Other than the definitions mentioned so far, pdml2flow operates on frames \(f\) instead of packets. Frames are maps of attributes to values.
\[f : \mathbb{U} \rightarrow \{\perp\} \cup \mathbb{U}\]\(\mathbb{U}\) denotes the set of all possible Unicode strings and \(\perp\) the response iff an attribute is not defined. The set of all possible frames is called \(F\), thus \(f \in F\). Using an arrival time function \(\tau\) (tau):
\[\tau : F \rightarrow \mathbb{R}\]we can order \(F\). When we combine all these definitions 6 we can now write an algorithm in python which constructs us a certain flow around a generating frame \(f^{'}\) (f0):
def same_flow(f, xi, t, A):
""" Returns True iff f belongs to xi in respect to t and A """
for test in xi:
if abs(tau(test) - tau(f)) < t and all([ test[a] == f[a] for a in A ]):
return True
return False
def get_flow(F, t, A, f0):
""" Returns a set which contains all frames belonging to the flow xi(t, A, f0) """
xi = [f0]
while True:
newXi = [ f for f in F if same_flow(f, xi, t, A) ]
if len(newXi) == len(xi):
return set(xi)
xi = newXi
That’s quite a lot of formalism. The following diagram should give a concrete example for a three flows scenario:
Visualization of four frames in three flows
Note:
- \(f1\) is not in the same flow as \(\{f2, f3\}\) because \(f1\) is not in proximity of one of the two others.

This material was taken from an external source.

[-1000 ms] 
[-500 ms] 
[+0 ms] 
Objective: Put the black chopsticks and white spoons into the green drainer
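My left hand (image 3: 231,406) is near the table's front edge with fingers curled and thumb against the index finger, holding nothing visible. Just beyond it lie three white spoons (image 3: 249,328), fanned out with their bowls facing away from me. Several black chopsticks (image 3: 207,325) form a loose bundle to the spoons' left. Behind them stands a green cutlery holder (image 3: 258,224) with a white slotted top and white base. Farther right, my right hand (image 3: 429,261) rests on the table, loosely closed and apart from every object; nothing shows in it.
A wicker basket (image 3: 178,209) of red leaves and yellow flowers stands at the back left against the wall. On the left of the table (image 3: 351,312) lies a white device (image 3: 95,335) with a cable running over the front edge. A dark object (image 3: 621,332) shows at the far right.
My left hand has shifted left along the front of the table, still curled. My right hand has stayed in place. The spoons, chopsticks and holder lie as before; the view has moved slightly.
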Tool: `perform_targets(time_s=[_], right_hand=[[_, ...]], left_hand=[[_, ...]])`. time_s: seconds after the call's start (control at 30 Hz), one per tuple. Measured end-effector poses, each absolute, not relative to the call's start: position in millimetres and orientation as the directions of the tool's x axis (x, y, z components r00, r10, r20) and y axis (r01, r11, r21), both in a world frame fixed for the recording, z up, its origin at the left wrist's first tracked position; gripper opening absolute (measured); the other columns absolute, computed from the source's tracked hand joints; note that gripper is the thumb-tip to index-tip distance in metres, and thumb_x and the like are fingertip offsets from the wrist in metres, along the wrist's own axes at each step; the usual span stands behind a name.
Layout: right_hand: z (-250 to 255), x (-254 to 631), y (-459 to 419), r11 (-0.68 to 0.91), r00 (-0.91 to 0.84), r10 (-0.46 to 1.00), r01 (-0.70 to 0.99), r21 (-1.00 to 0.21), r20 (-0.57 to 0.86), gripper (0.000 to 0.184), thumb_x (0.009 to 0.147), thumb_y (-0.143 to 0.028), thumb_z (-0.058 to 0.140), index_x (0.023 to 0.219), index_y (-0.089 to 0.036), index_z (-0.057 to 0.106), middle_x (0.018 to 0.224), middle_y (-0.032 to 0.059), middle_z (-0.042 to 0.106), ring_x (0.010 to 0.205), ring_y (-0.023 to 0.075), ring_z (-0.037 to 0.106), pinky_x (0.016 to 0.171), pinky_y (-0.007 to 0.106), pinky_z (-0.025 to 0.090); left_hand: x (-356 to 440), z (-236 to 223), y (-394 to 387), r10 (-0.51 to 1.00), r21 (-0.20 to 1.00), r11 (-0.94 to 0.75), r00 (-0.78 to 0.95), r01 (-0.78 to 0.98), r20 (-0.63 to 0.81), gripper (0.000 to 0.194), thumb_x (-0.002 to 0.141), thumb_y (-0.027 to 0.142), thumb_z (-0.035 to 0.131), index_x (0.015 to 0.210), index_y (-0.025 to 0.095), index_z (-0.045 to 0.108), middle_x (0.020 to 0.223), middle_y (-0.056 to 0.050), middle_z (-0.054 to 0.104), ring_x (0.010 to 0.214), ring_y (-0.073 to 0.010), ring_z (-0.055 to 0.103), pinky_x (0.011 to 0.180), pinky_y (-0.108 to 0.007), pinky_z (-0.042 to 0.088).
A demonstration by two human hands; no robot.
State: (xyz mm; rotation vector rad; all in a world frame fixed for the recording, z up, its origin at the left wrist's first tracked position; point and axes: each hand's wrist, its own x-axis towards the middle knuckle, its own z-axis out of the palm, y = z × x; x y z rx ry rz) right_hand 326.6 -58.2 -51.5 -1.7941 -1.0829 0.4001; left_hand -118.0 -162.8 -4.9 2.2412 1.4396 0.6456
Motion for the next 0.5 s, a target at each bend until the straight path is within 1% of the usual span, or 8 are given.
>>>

- \(f2\) is neither in \(\{f1\}\) nor in \(\{f2,f3\}\) because they contain different values for the attribute ‘port’
PDML - Packet Details Markup Language
PDML is a XML schema which can be used for describing packets. For in depth information please refer to the PDML-specification or the NetPDL-paper. Furthermore provides the PDML-schema as well as the NetPDL-schema a in depth implementation specification. The reason why I chose PDML as an input format is that wireshark / tshark does support the PDML format out of the box:
$ tshark -i eth0 -T pdml
The script
Download, Installation and Source Code
The newest version of the script can always be found in the Python Package Index. This means installing and updating the software using pip should be as simple as:
$ sudo pip install --upgrade pdml2flow
This will install three components system wide:
- pdml2flow: aggregates frames to flows and converts them to either JSON or XML.
- pdml2json: converts pdml frames to JSON.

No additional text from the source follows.